All of lore.kernel.org
 help / color / mirror / Atom feed
From: Adrian Hunter <adrian.hunter@intel.com>
To: Ingo Molnar <mingo@kernel.org>
Cc: Arnaldo Carvalho de Melo <acme@infradead.org>,
	linux-kernel@vger.kernel.org, David Ahern <dsahern@gmail.com>,
	Frederic Weisbecker <fweisbec@gmail.com>,
	Ingo Molnar <mingo@redhat.com>, Jiri Olsa <jolsa@redhat.com>,
	Mike Galbraith <efault@gmx.de>, Namhyung Kim <namhyung@gmail.com>,
	Paul Mackerras <paulus@samba.org>,
	Peter Zijlstra <a.p.zijlstra@chello.nl>,
	Stephane Eranian <eranian@google.com>,
	Arnaldo Carvalho de Melo <acme@redhat.com>,
	Namhyung Kim <namhyung@kernel.org>
Subject: Re: [PATCH 10/10] perf record: Add an option to force per-cpu mmaps
Date: Fri, 15 Nov 2013 13:00:30 +0200	[thread overview]
Message-ID: <5285FECE.7020802@intel.com> (raw)
In-Reply-To: <20131115060643.GA9237@gmail.com>

On 15/11/13 08:06, Ingo Molnar wrote:
> 
> * Arnaldo Carvalho de Melo <acme@infradead.org> wrote:
> 
>> +--force-per-cpu::
>> + Force the use of per-cpu mmaps.  By default, when tasks are specified (i.e. -p,
>> + -t or -u options) per-thread mmaps are created.  This option overrides that and
>> + forces per-cpu mmaps.  A side-effect of that is that inheritance is
>> + automatically enabled.  Add the -i option also to disable inheritance.
> 
> So I still haven't seen an explanation why it's called 'force' 
> anything. AFAICS nothing is 'forced' really, this is simply another 
> trace-ringbuffer setup method, right?

The option itself does not determine whether or not per-cpu mmaps are used.
For example you cannot get a per-thread mmap for a workload by:

    perf record --no-force-per-cpu ls

So the option, as implemented, is a modifier of other options, not an option
in itself.  That is why its called 'force'.

To drop 'force':




From: Adrian Hunter <adrian.hunter@intel.com>
Date: Fri, 15 Nov 2013 09:40:00 +0200
Subject: [PATCH] perf record: Drop 'force' from --force-per-cpu option

'force' is confusing so rename the option and
change the documentation accordingly.

Signed-off-by: Adrian Hunter <adrian.hunter@intel.com>
---
 tools/perf/Documentation/perf-record.txt | 10 +++++-----
 tools/perf/builtin-record.c              |  4 ++--
 2 files changed, 7 insertions(+), 7 deletions(-)
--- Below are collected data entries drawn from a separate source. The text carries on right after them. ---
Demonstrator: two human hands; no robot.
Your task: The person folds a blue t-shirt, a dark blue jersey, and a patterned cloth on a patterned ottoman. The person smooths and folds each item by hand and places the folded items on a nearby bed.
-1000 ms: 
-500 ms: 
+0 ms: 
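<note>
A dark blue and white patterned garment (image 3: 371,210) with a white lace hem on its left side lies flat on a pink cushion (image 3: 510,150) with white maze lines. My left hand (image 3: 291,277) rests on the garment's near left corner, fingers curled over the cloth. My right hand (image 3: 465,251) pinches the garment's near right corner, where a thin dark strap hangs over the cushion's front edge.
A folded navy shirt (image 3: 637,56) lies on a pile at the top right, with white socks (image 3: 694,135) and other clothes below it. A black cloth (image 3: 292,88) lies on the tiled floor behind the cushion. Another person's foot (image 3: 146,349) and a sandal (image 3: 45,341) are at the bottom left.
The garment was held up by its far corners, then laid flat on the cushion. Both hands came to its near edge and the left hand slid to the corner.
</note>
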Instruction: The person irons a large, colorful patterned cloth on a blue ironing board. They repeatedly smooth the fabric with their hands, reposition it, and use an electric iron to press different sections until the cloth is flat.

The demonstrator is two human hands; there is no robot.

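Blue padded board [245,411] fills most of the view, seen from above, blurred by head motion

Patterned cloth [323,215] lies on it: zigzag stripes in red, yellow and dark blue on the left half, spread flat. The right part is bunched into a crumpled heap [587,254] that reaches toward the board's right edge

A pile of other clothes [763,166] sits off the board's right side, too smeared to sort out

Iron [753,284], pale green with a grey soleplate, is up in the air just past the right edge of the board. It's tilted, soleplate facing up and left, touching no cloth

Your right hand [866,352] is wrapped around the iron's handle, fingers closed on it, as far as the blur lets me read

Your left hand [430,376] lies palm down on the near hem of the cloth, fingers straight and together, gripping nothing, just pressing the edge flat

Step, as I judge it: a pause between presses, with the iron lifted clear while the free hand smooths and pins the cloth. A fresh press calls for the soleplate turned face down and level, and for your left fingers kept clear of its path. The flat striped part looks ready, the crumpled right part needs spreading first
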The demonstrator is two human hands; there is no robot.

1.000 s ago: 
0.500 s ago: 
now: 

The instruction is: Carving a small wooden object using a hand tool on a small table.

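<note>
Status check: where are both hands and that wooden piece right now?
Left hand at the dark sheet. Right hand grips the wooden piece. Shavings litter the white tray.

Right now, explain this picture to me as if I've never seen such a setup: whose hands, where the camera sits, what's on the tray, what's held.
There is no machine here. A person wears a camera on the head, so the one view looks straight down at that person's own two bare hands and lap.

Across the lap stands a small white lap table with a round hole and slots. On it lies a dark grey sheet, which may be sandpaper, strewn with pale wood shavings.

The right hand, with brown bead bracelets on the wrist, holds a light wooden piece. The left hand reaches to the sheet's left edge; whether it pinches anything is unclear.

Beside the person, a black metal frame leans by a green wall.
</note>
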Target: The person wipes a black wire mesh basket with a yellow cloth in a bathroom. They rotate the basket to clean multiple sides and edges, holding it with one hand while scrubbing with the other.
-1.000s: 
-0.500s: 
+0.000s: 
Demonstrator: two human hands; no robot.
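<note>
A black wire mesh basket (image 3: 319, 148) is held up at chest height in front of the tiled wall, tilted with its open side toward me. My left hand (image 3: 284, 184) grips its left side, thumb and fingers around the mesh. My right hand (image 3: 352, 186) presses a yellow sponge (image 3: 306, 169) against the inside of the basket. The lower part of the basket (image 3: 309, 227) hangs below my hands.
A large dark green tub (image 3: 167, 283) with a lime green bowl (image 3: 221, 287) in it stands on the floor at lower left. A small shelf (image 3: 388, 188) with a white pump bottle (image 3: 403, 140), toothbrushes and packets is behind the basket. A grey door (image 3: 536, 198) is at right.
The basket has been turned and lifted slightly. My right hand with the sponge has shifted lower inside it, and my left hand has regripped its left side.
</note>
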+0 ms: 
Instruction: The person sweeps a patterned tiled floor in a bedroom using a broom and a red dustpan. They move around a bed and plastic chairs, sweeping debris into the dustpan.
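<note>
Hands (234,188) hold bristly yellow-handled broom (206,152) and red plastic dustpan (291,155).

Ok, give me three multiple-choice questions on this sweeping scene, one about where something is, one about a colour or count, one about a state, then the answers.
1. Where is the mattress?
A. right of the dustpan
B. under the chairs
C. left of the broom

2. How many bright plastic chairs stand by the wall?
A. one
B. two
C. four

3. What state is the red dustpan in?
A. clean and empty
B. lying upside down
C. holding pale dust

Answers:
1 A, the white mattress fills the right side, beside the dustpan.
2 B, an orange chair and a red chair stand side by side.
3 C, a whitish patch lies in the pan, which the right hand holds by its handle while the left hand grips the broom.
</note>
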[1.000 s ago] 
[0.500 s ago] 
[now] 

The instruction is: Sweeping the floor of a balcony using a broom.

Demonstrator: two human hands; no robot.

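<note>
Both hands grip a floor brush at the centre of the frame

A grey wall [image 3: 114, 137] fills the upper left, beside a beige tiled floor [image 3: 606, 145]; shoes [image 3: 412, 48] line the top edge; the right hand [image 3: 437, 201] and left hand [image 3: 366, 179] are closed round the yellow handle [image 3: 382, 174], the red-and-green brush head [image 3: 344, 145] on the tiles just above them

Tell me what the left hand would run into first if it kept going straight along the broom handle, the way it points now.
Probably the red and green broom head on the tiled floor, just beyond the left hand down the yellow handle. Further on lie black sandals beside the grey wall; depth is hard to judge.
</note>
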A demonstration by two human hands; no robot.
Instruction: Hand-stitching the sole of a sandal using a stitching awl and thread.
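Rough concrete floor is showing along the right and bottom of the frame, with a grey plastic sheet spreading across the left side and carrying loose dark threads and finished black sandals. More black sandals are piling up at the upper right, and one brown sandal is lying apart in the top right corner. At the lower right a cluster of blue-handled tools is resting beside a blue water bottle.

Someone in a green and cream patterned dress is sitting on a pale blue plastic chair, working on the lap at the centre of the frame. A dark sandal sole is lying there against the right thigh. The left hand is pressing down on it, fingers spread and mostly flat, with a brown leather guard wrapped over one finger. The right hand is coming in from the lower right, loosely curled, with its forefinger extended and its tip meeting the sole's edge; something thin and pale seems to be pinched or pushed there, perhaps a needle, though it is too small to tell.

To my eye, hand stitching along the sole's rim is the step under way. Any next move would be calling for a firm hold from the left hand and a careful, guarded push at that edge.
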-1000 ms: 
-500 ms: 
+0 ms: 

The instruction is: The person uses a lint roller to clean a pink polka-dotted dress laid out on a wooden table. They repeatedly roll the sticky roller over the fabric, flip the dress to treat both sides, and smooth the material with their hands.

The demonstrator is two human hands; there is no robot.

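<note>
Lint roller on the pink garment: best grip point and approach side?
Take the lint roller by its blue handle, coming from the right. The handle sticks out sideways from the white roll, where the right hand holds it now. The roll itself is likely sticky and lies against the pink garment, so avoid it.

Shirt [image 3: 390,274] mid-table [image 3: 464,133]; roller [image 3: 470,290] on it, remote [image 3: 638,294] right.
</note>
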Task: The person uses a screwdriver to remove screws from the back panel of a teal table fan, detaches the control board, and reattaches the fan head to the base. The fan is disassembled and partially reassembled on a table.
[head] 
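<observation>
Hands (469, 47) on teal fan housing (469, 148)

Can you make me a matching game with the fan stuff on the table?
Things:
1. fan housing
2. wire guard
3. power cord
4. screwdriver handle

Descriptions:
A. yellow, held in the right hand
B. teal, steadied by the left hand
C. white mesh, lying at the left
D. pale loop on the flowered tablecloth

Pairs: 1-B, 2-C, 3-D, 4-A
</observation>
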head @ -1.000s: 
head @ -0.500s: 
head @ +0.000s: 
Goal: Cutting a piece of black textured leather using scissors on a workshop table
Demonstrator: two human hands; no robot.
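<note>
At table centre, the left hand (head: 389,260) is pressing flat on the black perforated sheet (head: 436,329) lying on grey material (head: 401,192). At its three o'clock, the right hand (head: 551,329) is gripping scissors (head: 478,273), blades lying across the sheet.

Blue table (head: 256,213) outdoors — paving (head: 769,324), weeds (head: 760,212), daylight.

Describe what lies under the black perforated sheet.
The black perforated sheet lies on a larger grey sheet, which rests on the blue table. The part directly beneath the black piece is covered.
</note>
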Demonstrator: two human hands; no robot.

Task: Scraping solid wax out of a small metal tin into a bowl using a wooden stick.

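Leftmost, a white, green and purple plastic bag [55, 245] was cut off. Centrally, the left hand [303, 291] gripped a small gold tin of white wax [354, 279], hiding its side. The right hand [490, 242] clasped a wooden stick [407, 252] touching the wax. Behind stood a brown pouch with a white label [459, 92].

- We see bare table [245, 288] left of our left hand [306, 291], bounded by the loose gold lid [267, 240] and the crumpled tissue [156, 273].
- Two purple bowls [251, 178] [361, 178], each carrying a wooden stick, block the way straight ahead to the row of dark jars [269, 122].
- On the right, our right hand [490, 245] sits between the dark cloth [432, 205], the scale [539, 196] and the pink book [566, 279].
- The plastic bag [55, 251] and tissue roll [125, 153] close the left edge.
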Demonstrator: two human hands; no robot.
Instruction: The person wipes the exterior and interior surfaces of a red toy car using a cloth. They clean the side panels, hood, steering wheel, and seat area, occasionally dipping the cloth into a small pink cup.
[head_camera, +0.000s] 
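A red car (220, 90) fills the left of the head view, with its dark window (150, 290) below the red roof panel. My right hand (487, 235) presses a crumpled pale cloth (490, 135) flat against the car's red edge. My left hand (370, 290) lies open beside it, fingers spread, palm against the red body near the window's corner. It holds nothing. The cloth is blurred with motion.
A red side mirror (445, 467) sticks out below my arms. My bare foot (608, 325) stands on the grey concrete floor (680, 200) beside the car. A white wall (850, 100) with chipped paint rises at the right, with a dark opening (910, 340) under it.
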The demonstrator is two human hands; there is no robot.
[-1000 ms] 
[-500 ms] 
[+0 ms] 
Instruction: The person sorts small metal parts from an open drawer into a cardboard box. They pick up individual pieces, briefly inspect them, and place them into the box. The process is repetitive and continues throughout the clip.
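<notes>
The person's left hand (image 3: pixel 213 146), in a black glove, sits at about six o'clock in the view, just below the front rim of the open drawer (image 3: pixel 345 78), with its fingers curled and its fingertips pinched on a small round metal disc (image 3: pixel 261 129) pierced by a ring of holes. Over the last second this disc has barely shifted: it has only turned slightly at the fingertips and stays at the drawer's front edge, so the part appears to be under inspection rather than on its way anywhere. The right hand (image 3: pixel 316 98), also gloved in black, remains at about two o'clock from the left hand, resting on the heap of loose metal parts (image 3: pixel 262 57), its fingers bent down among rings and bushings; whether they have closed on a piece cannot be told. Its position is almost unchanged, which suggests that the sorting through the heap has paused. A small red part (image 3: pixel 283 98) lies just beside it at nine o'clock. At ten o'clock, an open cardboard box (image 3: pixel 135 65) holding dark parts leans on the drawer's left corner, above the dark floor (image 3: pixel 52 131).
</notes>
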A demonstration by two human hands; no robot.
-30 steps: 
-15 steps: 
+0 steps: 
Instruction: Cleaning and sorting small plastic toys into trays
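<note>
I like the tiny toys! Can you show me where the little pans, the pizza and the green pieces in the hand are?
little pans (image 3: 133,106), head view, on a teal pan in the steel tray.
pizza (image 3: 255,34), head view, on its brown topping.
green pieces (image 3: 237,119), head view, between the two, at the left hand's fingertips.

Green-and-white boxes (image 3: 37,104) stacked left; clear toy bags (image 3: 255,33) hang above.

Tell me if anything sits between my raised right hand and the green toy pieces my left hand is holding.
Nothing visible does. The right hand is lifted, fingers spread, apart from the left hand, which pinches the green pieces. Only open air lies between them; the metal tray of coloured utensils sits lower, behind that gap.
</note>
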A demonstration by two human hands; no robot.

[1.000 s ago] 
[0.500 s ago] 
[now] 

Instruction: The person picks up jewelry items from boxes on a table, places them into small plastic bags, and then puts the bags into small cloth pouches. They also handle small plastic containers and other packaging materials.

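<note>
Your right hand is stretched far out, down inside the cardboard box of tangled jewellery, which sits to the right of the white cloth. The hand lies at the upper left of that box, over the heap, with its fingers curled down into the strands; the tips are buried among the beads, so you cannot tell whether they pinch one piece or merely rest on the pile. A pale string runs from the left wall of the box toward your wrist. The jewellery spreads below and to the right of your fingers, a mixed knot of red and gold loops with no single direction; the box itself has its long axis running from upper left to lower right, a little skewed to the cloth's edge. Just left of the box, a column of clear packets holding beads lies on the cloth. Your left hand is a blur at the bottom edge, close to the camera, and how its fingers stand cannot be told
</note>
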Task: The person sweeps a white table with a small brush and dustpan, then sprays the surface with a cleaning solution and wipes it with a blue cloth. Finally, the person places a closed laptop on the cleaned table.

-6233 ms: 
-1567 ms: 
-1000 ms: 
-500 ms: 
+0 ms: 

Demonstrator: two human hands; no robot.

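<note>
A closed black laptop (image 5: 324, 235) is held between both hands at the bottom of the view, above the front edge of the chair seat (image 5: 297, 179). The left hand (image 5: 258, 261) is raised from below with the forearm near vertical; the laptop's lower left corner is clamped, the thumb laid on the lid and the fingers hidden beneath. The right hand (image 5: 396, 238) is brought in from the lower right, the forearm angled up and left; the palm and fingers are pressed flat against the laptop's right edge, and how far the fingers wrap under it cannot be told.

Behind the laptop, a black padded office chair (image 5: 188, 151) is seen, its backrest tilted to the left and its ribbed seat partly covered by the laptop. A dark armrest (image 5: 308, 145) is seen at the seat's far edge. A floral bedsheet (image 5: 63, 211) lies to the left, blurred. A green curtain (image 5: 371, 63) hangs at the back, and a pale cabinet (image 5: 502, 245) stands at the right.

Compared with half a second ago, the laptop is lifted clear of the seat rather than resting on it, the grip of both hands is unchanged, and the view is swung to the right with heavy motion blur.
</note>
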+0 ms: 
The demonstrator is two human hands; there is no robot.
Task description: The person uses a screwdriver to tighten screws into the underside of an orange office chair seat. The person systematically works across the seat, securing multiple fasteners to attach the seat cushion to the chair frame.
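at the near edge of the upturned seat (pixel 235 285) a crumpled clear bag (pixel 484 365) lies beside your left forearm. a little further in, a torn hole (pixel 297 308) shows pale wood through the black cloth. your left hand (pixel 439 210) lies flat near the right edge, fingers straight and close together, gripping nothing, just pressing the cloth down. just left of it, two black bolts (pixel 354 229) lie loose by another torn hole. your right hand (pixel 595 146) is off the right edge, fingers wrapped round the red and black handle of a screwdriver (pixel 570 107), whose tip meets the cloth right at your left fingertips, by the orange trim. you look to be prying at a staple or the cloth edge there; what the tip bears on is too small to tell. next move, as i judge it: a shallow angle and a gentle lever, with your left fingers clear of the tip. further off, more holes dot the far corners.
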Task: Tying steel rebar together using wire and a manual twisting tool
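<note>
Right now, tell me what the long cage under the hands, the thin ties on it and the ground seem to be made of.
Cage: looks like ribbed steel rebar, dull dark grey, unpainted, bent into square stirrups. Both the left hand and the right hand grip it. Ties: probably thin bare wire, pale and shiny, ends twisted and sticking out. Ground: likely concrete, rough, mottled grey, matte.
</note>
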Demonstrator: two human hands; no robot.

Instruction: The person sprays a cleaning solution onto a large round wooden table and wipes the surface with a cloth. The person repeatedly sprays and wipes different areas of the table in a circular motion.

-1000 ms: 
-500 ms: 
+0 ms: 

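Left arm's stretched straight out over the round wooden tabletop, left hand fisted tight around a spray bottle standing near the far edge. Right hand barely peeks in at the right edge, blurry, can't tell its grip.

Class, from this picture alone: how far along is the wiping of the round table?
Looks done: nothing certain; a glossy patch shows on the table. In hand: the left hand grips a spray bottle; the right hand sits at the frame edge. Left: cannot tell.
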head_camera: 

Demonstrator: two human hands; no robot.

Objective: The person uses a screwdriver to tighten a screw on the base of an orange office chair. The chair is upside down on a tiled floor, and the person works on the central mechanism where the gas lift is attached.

diff --git a/tools/perf/Documentation/perf-record.txt b/tools/perf/Documentation/perf-record.txt
index 43b42c4..98a7d66 100644
--- a/tools/perf/Documentation/perf-record.txt
+++ b/tools/perf/Documentation/perf-record.txt
@@ -201,11 +201,11 @@ abort events and some memory events in precise mode on modern Intel CPUs.
 --transaction::
 Record transaction flags for transaction related events.
 
---force-per-cpu::
-Force the use of per-cpu mmaps.  By default, when tasks are specified (i.e. -p,
--t or -u options) per-thread mmaps are created.  This option overrides that and
-forces per-cpu mmaps.  A side-effect of that is that inheritance is
-automatically enabled.  Add the -i option also to disable inheritance.
+--per-cpu::
+Use per-cpu mmaps.  By default, when tasks are specified (i.e. -p, -t or -u
+options) per-thread mmaps are created.  This option overrides that and uses
+per-cpu mmaps.  A side-effect of that is that inheritance is automatically
+enabled.  Add the -i option also to disable inheritance.
 
 SEE ALSO
 --------
diff --git a/tools/perf/builtin-record.c b/tools/perf/builtin-record.c
index 7c8020a..56ca57d 100644
--- a/tools/perf/builtin-record.c
+++ b/tools/perf/builtin-record.c
@@ -888,8 +888,8 @@ const struct option record_options[] = {
 		    "sample by weight (on special events only)"),
 	OPT_BOOLEAN(0, "transaction", &record.opts.sample_transaction,
 		    "sample transaction flags (special events only)"),
-	OPT_BOOLEAN(0, "force-per-cpu", &record.opts.target.force_per_cpu,
-		    "force the use of per-cpu mmaps"),
+	OPT_BOOLEAN(0, "per-cpu", &record.opts.target.force_per_cpu,
+		    "use per-cpu mmaps"),
 	OPT_END()
 };
 
-- 
1.7.11.7




But really then --no-per-cpu needs to be implemented:




From: Adrian Hunter <adrian.hunter@intel.com>
Date: Fri, 15 Nov 2013 10:26:50 +0200
Subject: [PATCH 2/2] perf record: Allow --no-per-cpu to select per-thread
 mmaps

The effect of --no-per-cpu is:

	-p, -t, -u	no difference
	-C, -a		no difference (causes a
			warning)
	otherwise	record the workload as a
			single thread i.e.
			no-inheritance

Signed-off-by: Adrian Hunter <adrian.hunter@intel.com>
---
 tools/perf/builtin-record.c | 20 ++++++++++++++++++--
 tools/perf/util/evlist.c    |  2 +-
 tools/perf/util/target.c    | 11 ++++++++++-
 tools/perf/util/target.h    |  2 ++
 4 files changed, 31 insertions(+), 4 deletions(-)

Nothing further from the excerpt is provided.